Beleidsregels standplaatsen gemeente Rijssen-Holten 2024

Geldend van 16-10-2024 t/m heden

Intitulé

Beleidsregels standplaatsen gemeente Rijssen-Holten 2024

Burgemeester en wethouders van de gemeente Rijssen-Holten, overwegende dat het gewenst is om in beleidsregels criteria vast te leggen, die een nadere invulling geven aan de artikelen 5:17 tot en met 5:20 van de Algemene Plaatselijke Verordening Rijssen-Holten 2010.
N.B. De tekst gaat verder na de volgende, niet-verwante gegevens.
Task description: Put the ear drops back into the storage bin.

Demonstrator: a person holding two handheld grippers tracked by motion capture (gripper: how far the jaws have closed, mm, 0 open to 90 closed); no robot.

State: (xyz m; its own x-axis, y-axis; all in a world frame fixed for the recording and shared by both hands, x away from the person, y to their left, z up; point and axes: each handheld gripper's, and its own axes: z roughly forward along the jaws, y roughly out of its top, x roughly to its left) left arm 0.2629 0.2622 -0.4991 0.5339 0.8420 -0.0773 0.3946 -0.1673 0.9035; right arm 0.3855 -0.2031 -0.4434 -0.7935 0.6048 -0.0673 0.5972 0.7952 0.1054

Gelet op afdeling 3:4 van de Algemene wet bestuursrecht en op de artikelen 5:17, 5:18, 5:19 en 5:20 van de Algemene Plaatselijke Verordening Rijssen-Holten 2010. (hierna APV)

[De grondslag in de aanhef bevat een kennelijke verschrijving, hier wordt bedoeld: Burgemeester en wethouders van de gemeente Rijssen-Holten, overwegende dat het gewenst is om in beleidsregels criteria vast te leggen, die een nadere invulling geven aan de artikelen 5:17 tot en met 5:20 van de Algemene Plaatselijke Verordening Rijssen-Holten 2024.Gelet op afdeling 3:4 van de Algemene wet bestuursrecht en op de artikelen 5:17, 5:18, 5:19 en 5:20 van de Algemene Plaatselijke Verordening Rijssen-Holten 2024. (hierna APV).]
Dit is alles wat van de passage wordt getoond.